Programming to the cache

erikd · September 24, 2008, 9:27am

To be honest, I wouldn’t be surprised if the decrease of CPU usage you were seeing had a different cause.

On a phone or something I could believe it could make a tiny difference, but on a modern PC with a decent JRE… :-
In any case, in a microbenchmark both ways are exactly as fast.

I do write things like <<1 sometimes because it looks faster, so it kind of hints the reader that this piece of code is very performance critical.
Otherwise, I’ve never seen an actual difference on modern PCs.
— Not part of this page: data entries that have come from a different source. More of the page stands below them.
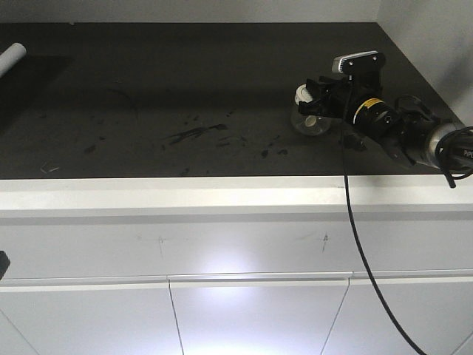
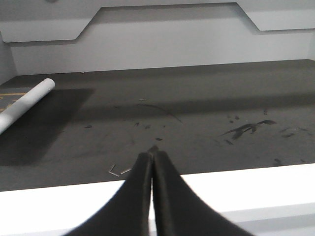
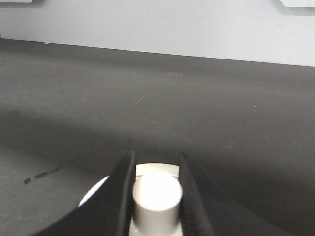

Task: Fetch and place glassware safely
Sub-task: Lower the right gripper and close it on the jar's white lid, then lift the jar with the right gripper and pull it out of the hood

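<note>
Dark counter [image 1: 185,96], right end: right gripper [image 3: 156,158] pinches the lid knob [image 3: 157,196] atop the glass jar [image 1: 307,124]; left gripper [image 2: 151,156] pressed together, well apart.

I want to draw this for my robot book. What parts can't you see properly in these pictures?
Jar: front view, the right gripper covers much of it; contents too small to tell.
Lid: right wrist view, the fingers and bottom edge cut it off, hiding the glass below.
White tube: left wrist view, cut by the left edge.
Spoon: not found anywhere.
</note>
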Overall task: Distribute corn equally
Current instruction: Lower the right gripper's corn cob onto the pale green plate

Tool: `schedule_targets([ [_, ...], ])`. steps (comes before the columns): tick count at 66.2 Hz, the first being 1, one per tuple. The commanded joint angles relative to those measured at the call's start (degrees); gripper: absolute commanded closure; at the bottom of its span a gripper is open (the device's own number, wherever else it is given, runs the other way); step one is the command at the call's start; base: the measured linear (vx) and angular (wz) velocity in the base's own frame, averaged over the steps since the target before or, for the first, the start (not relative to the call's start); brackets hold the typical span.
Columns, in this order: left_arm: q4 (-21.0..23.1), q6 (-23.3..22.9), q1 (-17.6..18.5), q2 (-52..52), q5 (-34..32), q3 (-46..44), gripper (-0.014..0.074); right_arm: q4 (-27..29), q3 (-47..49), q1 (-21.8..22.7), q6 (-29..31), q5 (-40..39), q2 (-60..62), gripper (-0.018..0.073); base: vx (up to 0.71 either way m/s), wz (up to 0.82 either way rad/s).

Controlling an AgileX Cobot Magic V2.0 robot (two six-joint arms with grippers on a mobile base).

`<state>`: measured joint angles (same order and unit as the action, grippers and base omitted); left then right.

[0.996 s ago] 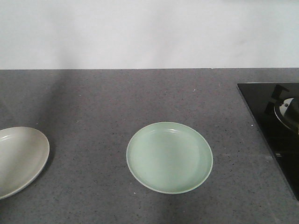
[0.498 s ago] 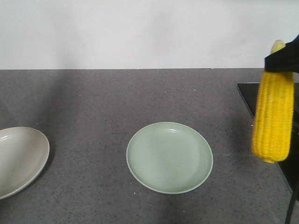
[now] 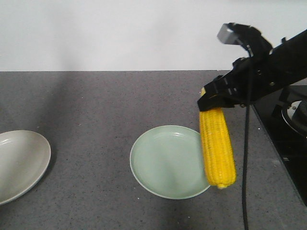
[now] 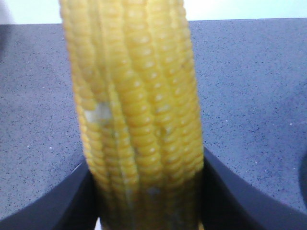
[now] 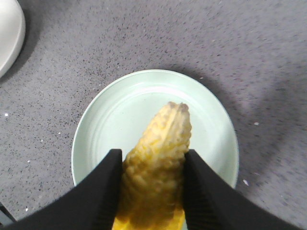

Riven · September 24, 2008, 9:46am

Well, I think (as according to the JIT sourcecode) POT multiplications (of constants) are indeed replaced by bit-shifting, but there is this other problem: the ‘sweepspot’ of the JIT that one has to touch / potentially touches / probably misses.

I’;ve seen cases like this:

Code Listing A


arr[p] = a[p] * b[p] + c[p];
arr[p+1] = a[p+1] * b[p+1] + c[p+1];
arr[p+2] = a[p+2] * b[p+2] + c[p+2];
arr[p+3] = a[p+3] * b[p+3] + c[p+3];

Code Listing B


arr[p+0] = a[p+0] * b[p+0] + c[p+0];
arr[p+1] = a[p+1] * b[p+1] + c[p+1];
arr[p+2] = a[p+2] * b[p+2] + c[p+2];
arr[p+3] = a[p+3] * b[p+3] + c[p+3];

As you can see, B should be slightly slower, or equally fast, if the JIT removes the redundant addition by zero.

Yet in…
_that_very_specific_case_with_those_very_specific_other_in_a_certain_order_compiled_classes_
the addition of +0 in the sourcecode DOUBLED performance - in a real app, not a silly microbenchmark.

The JIT just took a different optimalisation path…!

And please don’t try to say I’m wrong, because in your benchmark the change has no impact. I bet it has no impact, simply because it doesn’t have the same condition as:
_that_very_specific_case_with_those_very_specific_other_in_a_certain_order_compiled_classes_

erikd · September 24, 2008, 10:29am

You’ve given this example before as proof of your ‘bump the JVM in a random way and strange performance consequences may happen’ theory. The thing is, if changes like that can change performance that much, it might as well have been the other way around, right?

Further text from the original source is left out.